■ PROBLEM ■
Going through the data below, please show each line containing the string "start".

■ MATERIAL PROVIDED ■

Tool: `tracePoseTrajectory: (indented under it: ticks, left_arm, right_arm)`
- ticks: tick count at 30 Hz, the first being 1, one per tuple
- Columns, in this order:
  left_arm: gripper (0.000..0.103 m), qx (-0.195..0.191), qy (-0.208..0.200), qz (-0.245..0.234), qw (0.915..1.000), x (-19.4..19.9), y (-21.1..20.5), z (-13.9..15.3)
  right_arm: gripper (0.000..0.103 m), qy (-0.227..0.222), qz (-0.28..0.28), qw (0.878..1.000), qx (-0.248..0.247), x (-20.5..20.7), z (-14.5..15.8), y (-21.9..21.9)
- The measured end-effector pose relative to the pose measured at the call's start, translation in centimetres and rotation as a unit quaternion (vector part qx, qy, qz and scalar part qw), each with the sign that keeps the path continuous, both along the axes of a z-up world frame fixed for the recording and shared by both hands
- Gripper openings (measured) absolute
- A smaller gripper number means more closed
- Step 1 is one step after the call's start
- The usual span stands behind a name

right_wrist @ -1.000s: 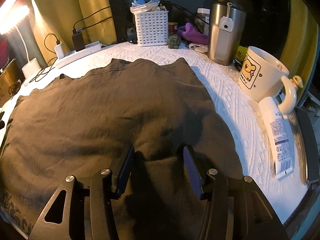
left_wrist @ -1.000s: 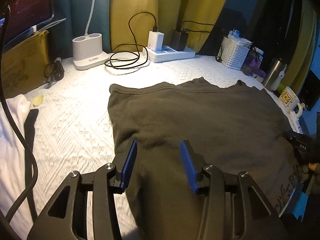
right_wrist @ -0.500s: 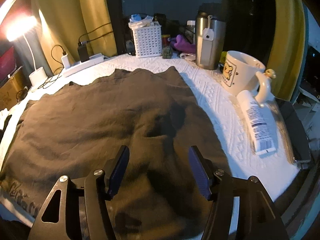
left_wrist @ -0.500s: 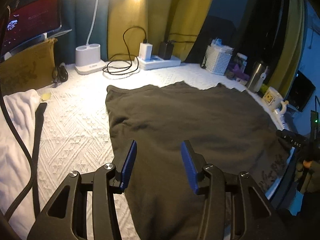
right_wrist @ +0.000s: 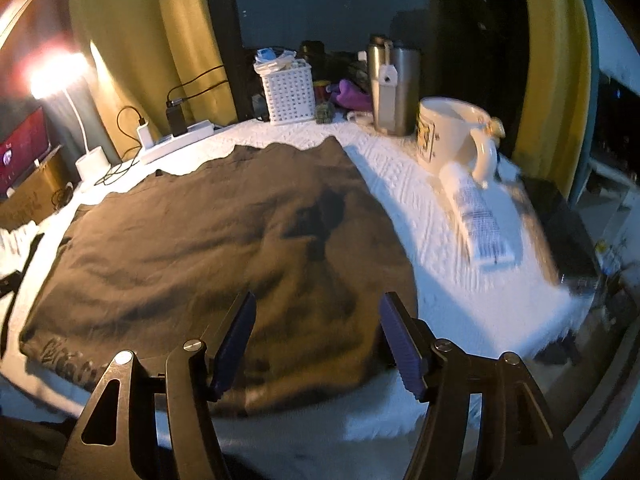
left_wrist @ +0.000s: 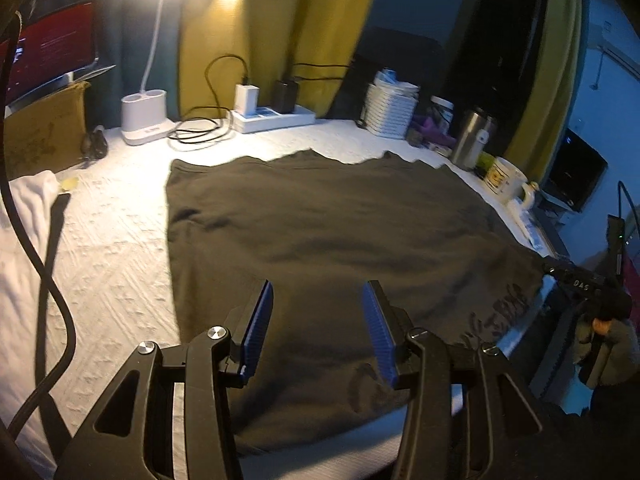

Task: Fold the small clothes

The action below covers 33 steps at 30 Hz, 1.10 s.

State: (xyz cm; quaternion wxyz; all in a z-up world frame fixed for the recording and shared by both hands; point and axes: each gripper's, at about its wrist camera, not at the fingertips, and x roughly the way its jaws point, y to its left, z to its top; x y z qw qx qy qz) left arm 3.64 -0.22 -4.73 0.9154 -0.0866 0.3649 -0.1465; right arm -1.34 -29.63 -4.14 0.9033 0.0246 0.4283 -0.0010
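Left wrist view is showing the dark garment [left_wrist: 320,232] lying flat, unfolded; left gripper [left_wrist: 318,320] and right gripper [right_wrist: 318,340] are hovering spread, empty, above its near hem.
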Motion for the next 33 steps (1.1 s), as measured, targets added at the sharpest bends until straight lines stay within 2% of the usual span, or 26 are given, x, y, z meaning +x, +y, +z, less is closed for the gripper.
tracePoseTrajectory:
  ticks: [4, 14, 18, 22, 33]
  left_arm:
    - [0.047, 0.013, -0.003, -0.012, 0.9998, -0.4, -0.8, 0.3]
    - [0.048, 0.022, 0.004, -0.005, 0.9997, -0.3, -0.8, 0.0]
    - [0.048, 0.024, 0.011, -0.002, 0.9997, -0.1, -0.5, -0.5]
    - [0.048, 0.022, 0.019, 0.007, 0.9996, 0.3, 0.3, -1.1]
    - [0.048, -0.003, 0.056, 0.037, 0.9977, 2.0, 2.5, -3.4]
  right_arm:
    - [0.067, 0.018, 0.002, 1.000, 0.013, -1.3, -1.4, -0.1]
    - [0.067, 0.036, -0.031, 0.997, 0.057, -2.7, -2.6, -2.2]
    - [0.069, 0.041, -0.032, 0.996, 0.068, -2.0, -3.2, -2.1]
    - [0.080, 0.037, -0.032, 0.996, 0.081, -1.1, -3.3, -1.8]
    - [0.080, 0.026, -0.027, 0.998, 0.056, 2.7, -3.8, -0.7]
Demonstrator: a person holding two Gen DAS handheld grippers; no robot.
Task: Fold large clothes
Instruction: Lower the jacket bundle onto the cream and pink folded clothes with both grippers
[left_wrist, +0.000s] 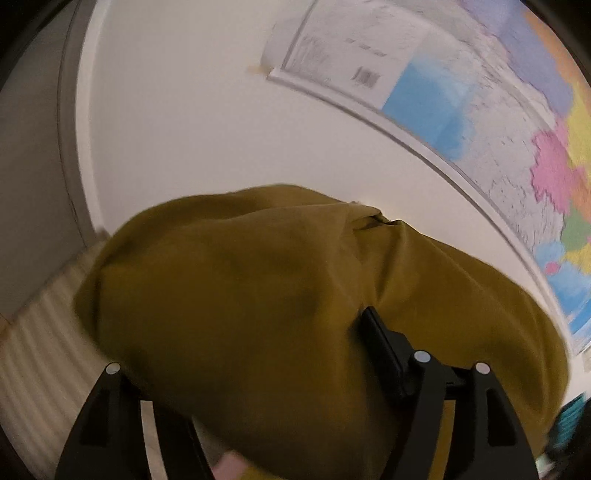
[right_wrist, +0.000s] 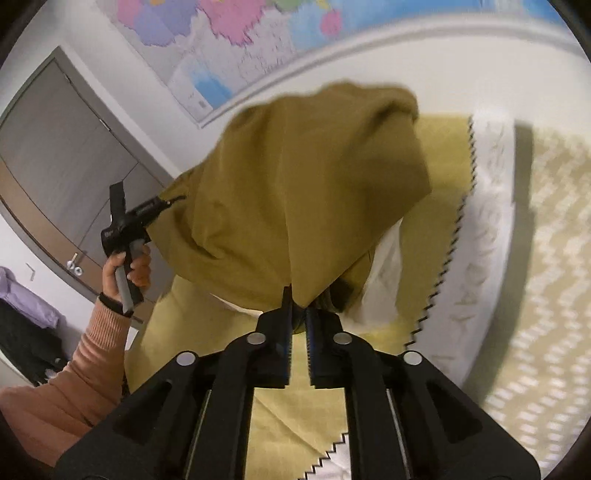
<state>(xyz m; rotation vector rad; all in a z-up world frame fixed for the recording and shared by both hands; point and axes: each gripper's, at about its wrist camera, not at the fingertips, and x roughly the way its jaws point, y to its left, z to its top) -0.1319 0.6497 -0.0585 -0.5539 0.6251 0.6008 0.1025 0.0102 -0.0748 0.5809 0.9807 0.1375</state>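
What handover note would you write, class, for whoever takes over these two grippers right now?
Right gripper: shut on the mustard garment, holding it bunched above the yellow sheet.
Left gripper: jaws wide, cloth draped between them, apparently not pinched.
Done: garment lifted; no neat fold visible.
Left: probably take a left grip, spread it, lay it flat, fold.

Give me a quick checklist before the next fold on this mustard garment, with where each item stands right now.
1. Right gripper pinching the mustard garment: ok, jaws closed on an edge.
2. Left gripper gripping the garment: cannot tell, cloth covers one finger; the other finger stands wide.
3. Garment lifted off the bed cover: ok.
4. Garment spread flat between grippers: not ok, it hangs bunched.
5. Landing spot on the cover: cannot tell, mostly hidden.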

■ ANSWER ■
- The measured end-effector pose relative to the pose measured at the call's start, translation in centimetres and rotation as a unit quaternion (vector part qx, qy, qz and scalar part qw), each with the sign that keeps the path continuous, both along the axes of a z-up world frame fixed for the recording and shared by both hands
- Step 1 is one step after the call's start

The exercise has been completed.